** ASSIGNMENT **
What lines in the entries hold the string "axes"? List them.

======== LISTED RECORDS

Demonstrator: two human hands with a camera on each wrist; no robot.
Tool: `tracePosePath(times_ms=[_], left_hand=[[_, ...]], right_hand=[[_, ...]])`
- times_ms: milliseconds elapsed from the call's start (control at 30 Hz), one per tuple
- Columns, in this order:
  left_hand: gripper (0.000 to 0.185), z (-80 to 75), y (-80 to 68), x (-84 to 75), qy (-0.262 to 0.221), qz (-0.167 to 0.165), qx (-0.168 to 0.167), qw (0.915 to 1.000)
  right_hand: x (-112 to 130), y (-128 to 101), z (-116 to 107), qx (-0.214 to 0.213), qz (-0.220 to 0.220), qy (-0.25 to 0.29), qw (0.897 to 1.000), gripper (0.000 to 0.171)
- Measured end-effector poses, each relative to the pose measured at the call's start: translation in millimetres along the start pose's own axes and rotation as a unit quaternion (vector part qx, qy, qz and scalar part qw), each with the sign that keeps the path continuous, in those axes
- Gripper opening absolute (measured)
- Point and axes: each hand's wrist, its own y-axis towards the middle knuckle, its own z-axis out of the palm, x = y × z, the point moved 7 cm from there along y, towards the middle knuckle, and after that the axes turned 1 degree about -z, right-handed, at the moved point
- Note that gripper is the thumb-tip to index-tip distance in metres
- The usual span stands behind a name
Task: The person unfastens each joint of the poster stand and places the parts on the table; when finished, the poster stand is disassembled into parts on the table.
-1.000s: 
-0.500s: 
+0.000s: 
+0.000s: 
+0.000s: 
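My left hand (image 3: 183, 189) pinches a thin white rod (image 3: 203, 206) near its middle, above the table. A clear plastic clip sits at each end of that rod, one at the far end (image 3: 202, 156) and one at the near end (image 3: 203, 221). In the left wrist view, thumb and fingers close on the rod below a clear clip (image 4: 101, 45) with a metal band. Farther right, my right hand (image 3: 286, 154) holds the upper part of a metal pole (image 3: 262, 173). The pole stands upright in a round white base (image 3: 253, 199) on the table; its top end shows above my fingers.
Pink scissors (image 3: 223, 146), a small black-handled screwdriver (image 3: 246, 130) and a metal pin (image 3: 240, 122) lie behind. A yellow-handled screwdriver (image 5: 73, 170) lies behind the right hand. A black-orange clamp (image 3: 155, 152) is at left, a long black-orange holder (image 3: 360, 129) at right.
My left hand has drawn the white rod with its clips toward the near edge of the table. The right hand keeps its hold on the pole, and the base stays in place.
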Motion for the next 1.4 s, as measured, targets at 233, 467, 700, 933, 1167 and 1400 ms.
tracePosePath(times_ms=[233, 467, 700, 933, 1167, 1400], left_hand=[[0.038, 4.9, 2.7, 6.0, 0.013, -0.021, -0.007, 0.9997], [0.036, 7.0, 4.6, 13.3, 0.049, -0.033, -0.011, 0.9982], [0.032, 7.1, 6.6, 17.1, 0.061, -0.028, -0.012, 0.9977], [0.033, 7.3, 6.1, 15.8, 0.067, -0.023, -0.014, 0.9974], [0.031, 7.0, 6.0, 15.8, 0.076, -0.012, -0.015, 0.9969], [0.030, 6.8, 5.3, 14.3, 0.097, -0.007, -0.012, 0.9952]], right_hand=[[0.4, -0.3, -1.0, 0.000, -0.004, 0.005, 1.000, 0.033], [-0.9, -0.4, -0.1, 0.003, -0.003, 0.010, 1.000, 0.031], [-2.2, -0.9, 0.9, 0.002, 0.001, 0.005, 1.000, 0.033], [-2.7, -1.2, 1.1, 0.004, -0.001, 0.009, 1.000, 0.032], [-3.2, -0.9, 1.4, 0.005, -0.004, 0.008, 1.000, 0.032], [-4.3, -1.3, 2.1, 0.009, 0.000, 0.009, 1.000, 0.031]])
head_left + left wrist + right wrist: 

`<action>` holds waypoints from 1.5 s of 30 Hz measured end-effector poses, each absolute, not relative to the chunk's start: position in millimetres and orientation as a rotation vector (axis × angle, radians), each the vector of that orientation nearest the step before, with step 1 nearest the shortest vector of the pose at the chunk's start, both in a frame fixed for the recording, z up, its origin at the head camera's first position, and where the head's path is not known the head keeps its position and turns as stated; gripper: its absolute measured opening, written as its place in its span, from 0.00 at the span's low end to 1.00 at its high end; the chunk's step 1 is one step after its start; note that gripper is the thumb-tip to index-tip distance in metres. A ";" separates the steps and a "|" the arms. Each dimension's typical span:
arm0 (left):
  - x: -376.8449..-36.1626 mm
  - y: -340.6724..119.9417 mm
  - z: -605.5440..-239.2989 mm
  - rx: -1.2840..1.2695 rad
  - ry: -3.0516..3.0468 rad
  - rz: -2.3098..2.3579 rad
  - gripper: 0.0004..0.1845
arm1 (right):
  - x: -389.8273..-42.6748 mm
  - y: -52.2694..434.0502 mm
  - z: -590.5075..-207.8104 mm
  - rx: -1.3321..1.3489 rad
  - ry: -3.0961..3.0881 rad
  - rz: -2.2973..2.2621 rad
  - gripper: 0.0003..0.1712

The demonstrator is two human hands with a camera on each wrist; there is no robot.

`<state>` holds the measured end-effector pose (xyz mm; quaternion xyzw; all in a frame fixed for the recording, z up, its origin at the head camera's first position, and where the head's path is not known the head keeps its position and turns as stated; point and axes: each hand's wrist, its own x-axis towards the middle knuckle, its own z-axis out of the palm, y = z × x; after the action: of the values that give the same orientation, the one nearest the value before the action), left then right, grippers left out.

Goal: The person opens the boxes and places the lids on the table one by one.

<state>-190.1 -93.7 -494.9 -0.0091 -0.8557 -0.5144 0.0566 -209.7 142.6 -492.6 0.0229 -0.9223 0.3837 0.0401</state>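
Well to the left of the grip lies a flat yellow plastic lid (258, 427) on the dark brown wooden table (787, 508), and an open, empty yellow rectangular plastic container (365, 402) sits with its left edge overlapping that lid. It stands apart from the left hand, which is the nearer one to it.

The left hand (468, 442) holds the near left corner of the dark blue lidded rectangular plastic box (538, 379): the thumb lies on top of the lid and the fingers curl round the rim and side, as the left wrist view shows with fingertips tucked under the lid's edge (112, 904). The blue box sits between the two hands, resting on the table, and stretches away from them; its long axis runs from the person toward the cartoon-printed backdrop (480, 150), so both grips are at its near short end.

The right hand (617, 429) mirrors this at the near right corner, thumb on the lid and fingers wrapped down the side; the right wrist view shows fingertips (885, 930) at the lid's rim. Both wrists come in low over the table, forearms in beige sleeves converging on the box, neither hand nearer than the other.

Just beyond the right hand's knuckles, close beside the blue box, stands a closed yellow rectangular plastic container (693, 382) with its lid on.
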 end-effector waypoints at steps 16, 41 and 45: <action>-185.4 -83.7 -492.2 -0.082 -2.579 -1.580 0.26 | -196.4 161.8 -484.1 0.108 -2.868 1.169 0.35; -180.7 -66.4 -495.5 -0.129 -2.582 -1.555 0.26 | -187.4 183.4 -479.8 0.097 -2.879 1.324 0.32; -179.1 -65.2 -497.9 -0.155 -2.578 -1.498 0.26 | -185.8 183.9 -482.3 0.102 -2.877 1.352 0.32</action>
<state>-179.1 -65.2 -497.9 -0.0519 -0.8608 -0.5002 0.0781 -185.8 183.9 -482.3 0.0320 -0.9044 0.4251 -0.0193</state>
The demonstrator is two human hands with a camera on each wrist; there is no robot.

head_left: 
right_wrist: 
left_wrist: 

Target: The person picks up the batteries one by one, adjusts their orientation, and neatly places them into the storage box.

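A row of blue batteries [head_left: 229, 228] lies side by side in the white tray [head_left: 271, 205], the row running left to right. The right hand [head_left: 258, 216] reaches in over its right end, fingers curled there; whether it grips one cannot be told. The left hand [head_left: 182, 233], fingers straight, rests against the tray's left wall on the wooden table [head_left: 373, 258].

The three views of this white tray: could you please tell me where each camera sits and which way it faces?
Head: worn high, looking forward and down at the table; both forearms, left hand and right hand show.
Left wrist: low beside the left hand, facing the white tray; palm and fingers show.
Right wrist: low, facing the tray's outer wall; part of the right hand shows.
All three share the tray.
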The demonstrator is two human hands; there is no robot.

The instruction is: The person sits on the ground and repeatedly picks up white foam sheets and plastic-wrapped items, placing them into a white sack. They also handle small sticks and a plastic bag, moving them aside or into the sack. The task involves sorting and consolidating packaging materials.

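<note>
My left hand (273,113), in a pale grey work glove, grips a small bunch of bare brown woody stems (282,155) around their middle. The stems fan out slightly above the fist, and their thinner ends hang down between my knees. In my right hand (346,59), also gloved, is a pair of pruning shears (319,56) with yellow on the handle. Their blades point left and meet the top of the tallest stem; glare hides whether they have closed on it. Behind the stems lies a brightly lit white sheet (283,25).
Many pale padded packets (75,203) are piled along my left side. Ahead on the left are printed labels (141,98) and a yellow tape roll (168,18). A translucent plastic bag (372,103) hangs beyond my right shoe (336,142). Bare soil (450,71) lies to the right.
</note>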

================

** WORKED SOLUTION **
- Measured end-effector poses, each relative to the pose measured at the call's start: translation in millimetres along the start pose's own axes and rotation as a unit quaternion (vector part qx, qy, qz and scalar part qw), each with the sign that keeps the path continuous, in those axes
- Point and axes: each hand's wrist, its own y-axis towards the middle knuckle, its own z-axis out of the palm, x = y × z, the point moved 7 cm from there along y, towards the middle knuckle, and after that the axes turned 1 degree about -z, right-handed, at the moved point
`<state>` holds the measured end-effector pose (xyz mm; quaternion xyzw; all in a frame fixed for the recording, z up, its origin at the head camera's first position, and where the head's path is not known the head keeps its position and turns as stated; point and axes: each hand's wrist, its own x-axis towards the middle knuckle, its own z-axis out of the palm, y = z × x; after the action: of the values that give the same orientation, the one nearest the value before the action), left then right, grippers left out.

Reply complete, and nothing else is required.